• **TASK TO COMPLETE**: Nothing except the pictures should be left out when you reproduce the listing exactly.

• **DATA**:
*** Block opens ***

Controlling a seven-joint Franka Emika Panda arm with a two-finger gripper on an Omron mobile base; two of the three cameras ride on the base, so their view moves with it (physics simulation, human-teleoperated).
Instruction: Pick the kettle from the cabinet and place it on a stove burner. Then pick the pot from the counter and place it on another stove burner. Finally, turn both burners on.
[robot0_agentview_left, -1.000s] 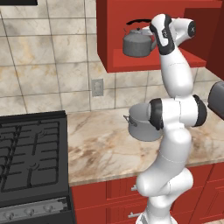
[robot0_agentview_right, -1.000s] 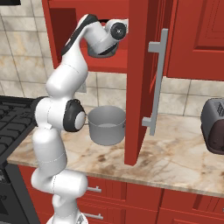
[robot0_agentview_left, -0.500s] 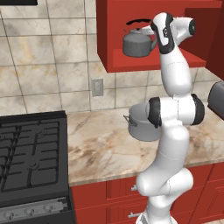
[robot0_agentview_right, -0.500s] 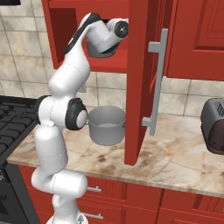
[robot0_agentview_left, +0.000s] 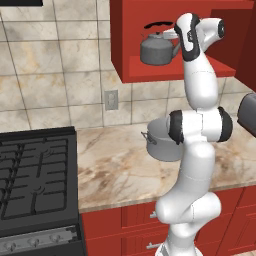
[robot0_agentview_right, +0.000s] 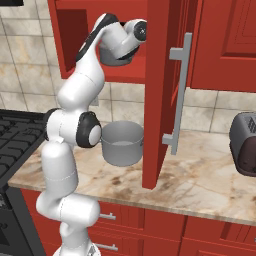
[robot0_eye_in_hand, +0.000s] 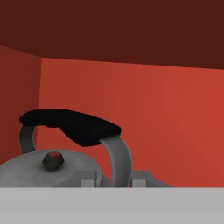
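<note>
The grey kettle (robot0_agentview_left: 156, 50) with its black arched handle (robot0_eye_in_hand: 72, 124) stands in the recess of the red cabinet (robot0_agentview_left: 150, 76). My gripper (robot0_eye_in_hand: 114, 180) reaches into the recess from the right and is shut on the handle's grey right upright; in the left base view the gripper (robot0_agentview_left: 173, 41) sits at the kettle's right side. From the right base view the hand (robot0_agentview_right: 120, 47) covers most of the kettle. The wide grey pot (robot0_agentview_left: 161, 146) (robot0_agentview_right: 121, 145) rests on the marble counter (robot0_agentview_left: 112, 170) below. The black stove (robot0_agentview_left: 35, 175) lies to the left.
The cabinet's open red door (robot0_agentview_right: 161, 100) with a long silver handle hangs over the counter (robot0_agentview_right: 200, 185) right of the arm. A dark toaster (robot0_agentview_right: 245, 145) stands at the far right. The stove's knob panel (robot0_agentview_left: 40, 242) runs along its front edge.
The jaws have closed from wide open onto the kettle's handle. The arm and the kettle have hardly moved.
</note>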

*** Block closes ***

• **RESPONSE TO THE TASK**:
Controlling a seven-joint Franka Emika Panda arm with a two-finger gripper on an Omron mobile base; two of the three cameras ride on the base, so their view moves with it (physics simulation, human-teleoperated).
Instruction: Pick the kettle from the cabinet and place it on a stove burner. Then pick the pot from the counter and place it on another stove burner. Finally, turn both burners on.
[robot0_agentview_left, -1.000s] 
[robot0_agentview_right, -1.000s] 
[robot0_agentview_left, -0.500s] 
[robot0_agentview_right, -0.500s] 
[robot0_agentview_left, +0.000s] 
[robot0_agentview_right, +0.000s] 
[robot0_eye_in_hand, +0.000s] 
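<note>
The grey kettle (robot0_agentview_left: 156, 50) with its black arched handle (robot0_eye_in_hand: 72, 124) stands in the recess of the red cabinet (robot0_agentview_left: 150, 76). My gripper (robot0_eye_in_hand: 114, 180) reaches into the recess from the right and is shut on the handle's grey right upright; in the left base view the gripper (robot0_agentview_left: 173, 41) sits at the kettle's right side. From the right base view the hand (robot0_agentview_right: 120, 47) covers most of the kettle. The wide grey pot (robot0_agentview_left: 161, 146) (robot0_agentview_right: 121, 145) rests on the marble counter (robot0_agentview_left: 112, 170) below. The black stove (robot0_agentview_left: 35, 175) lies to the left.
The cabinet's open red door (robot0_agentview_right: 161, 100) with a long silver handle hangs over the counter (robot0_agentview_right: 200, 185) right of the arm. A dark toaster (robot0_agentview_right: 245, 145) stands at the far right. The stove's knob panel (robot0_agentview_left: 40, 242) runs along its front edge.
The jaws have closed from wide open onto the kettle's handle. The arm and the kettle have hardly moved.
</note>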

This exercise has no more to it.